Saya membagi pengalaman ini di Instagram Story. Kemudian ada teman saya yang bercerita tentang komentar orang lain pasca mereka melahirkan. Teman saya P, merasakan perubahan bentuk tubuh pasca melahirkan sehingga dia berusaha berolahraga dan menjaga pola makannya agar tubuhnya lebih sehat. Tapi dia mendapatkan komentar “gak usah diet-diet lah, kan udah kurusan, lagian masih menyusui”.
Selain itu, teman saya A, mendapatkan komentar “Wah kamu tambah gemuk ya, bagian pinggul terutama”. Perubahan tubuh pasca melahirkan tentu saja normal, apalagi dia sedang menyusui anaknya. Kemudian dia juga mendapatkan komentar dari teman perempuannya, yang mengatakan bahwa payudaranya akan kendur jika menyusui anaknya. Temannya ini memberikan susu formula pada bayinya karena takut payudaranya akan kendur jika memberikan ASI.

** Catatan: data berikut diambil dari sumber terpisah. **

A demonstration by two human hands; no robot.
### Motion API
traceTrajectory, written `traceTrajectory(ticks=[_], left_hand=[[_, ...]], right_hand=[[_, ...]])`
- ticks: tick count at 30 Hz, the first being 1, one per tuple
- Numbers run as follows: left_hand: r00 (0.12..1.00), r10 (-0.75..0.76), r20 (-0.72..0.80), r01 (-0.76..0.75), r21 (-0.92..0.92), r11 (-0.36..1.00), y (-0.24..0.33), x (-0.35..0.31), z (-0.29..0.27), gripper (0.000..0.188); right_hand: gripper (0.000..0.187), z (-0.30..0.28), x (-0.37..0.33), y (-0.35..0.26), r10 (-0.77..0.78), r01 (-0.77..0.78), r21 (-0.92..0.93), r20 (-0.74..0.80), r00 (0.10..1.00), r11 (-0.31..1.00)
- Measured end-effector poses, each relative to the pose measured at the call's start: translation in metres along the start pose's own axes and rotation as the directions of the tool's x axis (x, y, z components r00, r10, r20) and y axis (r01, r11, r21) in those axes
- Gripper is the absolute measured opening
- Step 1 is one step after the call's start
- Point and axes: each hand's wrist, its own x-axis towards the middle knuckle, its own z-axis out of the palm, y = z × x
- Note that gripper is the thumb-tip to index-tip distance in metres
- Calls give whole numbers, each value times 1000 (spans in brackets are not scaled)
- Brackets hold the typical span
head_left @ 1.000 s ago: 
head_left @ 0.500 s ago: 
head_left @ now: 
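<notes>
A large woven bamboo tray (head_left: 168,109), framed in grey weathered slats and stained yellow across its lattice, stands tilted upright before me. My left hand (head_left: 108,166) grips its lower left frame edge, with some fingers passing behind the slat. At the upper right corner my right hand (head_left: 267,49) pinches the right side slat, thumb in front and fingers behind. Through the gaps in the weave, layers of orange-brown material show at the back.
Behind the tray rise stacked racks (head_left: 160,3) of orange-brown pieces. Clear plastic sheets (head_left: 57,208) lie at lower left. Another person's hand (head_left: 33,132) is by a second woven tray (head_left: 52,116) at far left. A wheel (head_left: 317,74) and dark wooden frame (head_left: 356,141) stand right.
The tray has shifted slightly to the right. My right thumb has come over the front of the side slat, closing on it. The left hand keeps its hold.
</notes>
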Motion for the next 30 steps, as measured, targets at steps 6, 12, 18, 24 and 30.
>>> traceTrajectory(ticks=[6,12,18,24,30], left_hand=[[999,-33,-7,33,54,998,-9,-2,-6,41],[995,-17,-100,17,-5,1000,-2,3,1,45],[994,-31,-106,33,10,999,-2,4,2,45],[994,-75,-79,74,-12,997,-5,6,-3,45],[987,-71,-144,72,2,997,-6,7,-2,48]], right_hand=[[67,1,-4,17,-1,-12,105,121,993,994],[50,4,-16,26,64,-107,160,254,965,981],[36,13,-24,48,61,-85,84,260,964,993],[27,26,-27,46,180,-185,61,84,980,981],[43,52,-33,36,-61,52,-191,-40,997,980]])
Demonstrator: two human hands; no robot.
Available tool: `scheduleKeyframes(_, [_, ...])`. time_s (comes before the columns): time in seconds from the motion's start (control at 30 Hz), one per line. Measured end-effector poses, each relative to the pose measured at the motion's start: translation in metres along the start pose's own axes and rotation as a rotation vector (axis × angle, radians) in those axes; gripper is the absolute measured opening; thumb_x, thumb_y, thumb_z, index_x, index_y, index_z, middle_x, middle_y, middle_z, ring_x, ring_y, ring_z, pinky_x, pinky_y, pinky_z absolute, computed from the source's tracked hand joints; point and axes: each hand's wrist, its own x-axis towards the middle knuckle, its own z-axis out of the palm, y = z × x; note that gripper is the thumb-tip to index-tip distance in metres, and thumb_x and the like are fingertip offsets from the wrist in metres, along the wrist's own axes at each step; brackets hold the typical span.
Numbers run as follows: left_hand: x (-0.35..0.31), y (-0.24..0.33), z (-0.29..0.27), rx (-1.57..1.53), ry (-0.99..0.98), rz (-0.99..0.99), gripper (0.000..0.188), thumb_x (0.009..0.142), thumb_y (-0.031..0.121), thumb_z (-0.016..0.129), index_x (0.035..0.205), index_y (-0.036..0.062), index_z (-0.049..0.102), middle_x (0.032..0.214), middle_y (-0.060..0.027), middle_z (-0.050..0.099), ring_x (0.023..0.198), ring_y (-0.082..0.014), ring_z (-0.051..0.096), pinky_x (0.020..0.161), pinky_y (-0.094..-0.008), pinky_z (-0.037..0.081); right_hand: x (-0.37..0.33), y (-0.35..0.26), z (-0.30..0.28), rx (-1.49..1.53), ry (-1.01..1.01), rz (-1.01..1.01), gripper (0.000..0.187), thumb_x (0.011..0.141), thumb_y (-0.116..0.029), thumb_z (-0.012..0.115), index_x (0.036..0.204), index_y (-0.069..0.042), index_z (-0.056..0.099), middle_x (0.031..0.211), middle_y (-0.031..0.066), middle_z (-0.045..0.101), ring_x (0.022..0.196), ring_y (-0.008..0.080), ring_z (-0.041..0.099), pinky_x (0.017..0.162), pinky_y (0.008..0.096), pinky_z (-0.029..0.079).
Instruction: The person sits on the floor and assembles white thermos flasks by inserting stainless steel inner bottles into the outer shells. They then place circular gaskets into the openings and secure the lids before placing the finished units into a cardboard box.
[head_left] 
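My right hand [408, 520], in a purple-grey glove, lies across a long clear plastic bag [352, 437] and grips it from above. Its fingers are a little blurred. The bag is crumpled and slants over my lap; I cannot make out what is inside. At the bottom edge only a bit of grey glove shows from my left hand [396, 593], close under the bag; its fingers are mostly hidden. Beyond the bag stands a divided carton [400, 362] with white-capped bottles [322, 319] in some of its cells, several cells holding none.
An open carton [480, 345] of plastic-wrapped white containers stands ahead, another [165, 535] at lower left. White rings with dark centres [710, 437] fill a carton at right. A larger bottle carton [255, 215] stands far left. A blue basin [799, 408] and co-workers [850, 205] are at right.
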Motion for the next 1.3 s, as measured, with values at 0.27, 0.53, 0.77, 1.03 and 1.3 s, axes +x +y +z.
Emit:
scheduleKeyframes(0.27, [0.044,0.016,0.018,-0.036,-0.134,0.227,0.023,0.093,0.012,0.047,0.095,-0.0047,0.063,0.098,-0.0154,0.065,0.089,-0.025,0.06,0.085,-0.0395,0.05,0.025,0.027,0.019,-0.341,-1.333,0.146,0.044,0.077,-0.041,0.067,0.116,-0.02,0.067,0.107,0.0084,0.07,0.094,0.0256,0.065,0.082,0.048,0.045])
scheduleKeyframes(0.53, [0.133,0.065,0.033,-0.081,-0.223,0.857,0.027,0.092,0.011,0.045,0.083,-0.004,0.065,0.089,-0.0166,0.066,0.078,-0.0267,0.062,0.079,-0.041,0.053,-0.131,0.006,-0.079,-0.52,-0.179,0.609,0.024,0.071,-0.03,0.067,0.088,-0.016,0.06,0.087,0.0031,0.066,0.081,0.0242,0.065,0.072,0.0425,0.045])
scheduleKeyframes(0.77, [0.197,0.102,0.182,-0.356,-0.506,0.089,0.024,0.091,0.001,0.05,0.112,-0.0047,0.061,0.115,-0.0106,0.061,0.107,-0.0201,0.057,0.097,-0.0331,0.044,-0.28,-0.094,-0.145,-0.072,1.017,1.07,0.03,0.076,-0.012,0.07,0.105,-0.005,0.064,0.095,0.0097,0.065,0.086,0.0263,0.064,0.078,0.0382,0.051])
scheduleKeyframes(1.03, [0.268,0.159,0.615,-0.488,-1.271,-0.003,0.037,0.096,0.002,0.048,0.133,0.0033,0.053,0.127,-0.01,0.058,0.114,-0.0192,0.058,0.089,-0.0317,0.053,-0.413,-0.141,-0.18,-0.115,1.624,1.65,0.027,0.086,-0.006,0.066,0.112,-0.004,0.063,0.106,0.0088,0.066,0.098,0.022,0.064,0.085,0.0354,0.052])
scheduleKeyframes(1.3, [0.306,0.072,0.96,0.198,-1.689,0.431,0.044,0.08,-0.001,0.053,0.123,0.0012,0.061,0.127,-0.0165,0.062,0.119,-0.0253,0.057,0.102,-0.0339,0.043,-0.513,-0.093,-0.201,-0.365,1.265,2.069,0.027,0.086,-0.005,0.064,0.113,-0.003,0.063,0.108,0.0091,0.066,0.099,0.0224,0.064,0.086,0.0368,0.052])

Dia juga mendapatkan komentar dari atasannya (laki-laki), “badanmu tambah gemuk”. Ketika dia mengatakan bahwa dia bahagia dengan tubuhnya, atasannya kembali merespon “Gemuk bukan tanda bahagia, pola hidupnya diperbaiki”. Tidak cukup di situ, atasannya itu juga mengatakan “wajahmu kok tambah kusut, gak bercahaya, tambah jelek”. Temannya yang lain sampai menangis karena atasannya ini berkomentar serupa.
Komentar-komentar semacam ini, bukan hanya termasuk body shaming atau mempermalukan dan mengejek bentuk tubuh seseorang. Tapi secara luas adalah bentuk pendisiplinan tubuh.
Pada kelas Gender, Tubuh dan Seksualitas, Mbak Mia Siscawati (dosen saya) menjelaskan mengenai ini. Dalam perspektif feminis, pendisiplinan tubuh adalah adanya norma yang mengatur tentang tubuh dan fungsi dalam tubuh (reproduksi) yang mengikuti norma dengan berbagai praktik yang bisa jadi si pemilik tubuh tidak menyukainya.
Pendisiplinan tubuh ini terjadi pada laki-laki dan perempuan, meski pendisiplinan tubuh pada perempuan lebih kompleks dan panjang dari pada laki-laki. Praktik female genital mutilation (sunat perempuan) adalah salah satunya. Selain itu, pendisiplinan tubuh saat menstruasi dengan mengasingkan perempuan, memberikan mereka tanda merah di bibir, dan praktik kejam lainnya.
Dalam masyarakat modern, pendisiplinan tubuh bisa dilakukan dengan berbagai macam dengan mengakar kuat pada peran gender yang membagi feminin dan maskulin. Tubuh perempuan yang ideal itu syaratnya adalah kurus, tidak berotot, cantik, tidak boleh bau, kulit cerah, dll. Ada kelindan antara standar kecantikan, pendisiplinan tubuh dan peran gender di sini. Termasuk bagaimana tubuh perempuan yang ideal pasca melahirkan.
Padahal perubahan hormon, fungsi tubuh dan bentuk tubuh saat perempuan hamil, melahirkan, hingga menyusui itu normal dan wajar. Tubuh perempuan membutuhkan banyak asupan gizi dan energi untuk menjalankan fungsi reproduksi, sosial dan psikologisnya sebagai dirinya sendiri, istri, ibu, pekerja, dan multi peran lainnya.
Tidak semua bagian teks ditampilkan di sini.